While trait-based (dimensional) approaches to personality pathology may be statistically equivalent to the traditional ones, being able to discern underlying building blocks adds value. Understanding personality helps us to make sense of others' behavior, as well as our own.

It’s useful individually for building candid self-awareness. Conceptually, while many people find a traditional diagnosis useful for accepting the need for and finding appropriate treatment, others find the possible stigma and labeling associated with a personality disorder diagnosis to be a significant barrier to care. Precise descriptives make it easier for many to get at thornier issues.

For clinical care, the ability to measure and track changes in core personality drivers identifies potentially high-yield targets above and beyond categorical models.

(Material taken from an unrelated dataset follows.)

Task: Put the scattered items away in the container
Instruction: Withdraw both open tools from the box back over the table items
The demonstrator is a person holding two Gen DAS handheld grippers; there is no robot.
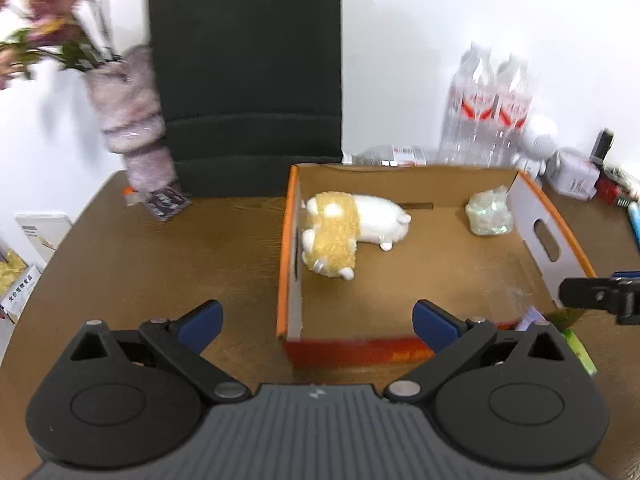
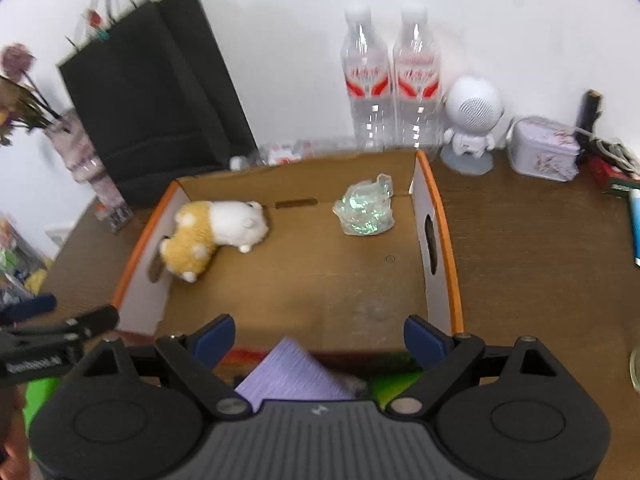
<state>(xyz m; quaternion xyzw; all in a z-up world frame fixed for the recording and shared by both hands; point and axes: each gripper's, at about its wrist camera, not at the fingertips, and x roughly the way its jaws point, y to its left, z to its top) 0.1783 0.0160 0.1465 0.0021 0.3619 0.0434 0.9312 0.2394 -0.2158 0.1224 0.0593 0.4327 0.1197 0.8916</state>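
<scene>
The left claw (image 1: 316, 322) stands wide and empty over the desk (image 1: 160, 260) at the cardboard box's (image 1: 286, 256) near-left corner. Inside, the plush toy (image 1: 348, 230) lies against the left wall, the crumpled wrapper (image 1: 489, 216) near the right wall, leaving the middle free. The right claw (image 2: 319, 338) is wide and empty above a purple notebook (image 2: 296, 376), probably the next item.

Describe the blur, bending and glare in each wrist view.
Left wrist view: motion blur smears the pink wrapped flower bouquet and the clear plastic water bottles; the orange-rimmed cardboard box bows from the fisheye. Right wrist view: sharper, its bottles glinting; the purple sheet is blurred.
</scene>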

Current approaches to treating personality disorders (e.g. dialectical behavioral therapy DBT for borderline personality) are often effective, but treatment for personality pathology, in general, is challenging. DBT focuses on concrete tools including mindfulness, distress tolerance, emotional regulation, and interpersonal skills training, for example. These can be understood as focusing on underlying areas like negative affect, disinhibition, and antagonism, as well as on the macro level.

Clinicians offer more personalization and compassion to therapeutic efforts by engaging patients collaboratively and meeting people where they are. This includes identifying underlying traits and using self-reflective awareness to build motivation, resilience, and agency, in working toward an integrated approach to personality change.

Trauma and neglect are often contributors to personality disorders, increasing the likelihood of physical and mental illness, underlining the importance of person-centered, humanistic care. Research is ongoing to understand whether dimensional approaches to personality, and other novel approaches,1 will become standard.

Facebook/LinkedIn image: Roman Samborskyi/Shutterstock

References

1. E.g. “transdiagnostic approaches,” which look at underlying features of conditions like depression and anxiety to derive a more accurate, and useful, picture, or "biotypes," which look for underlying varieties of mental illness based on computational models rather than clinical experience.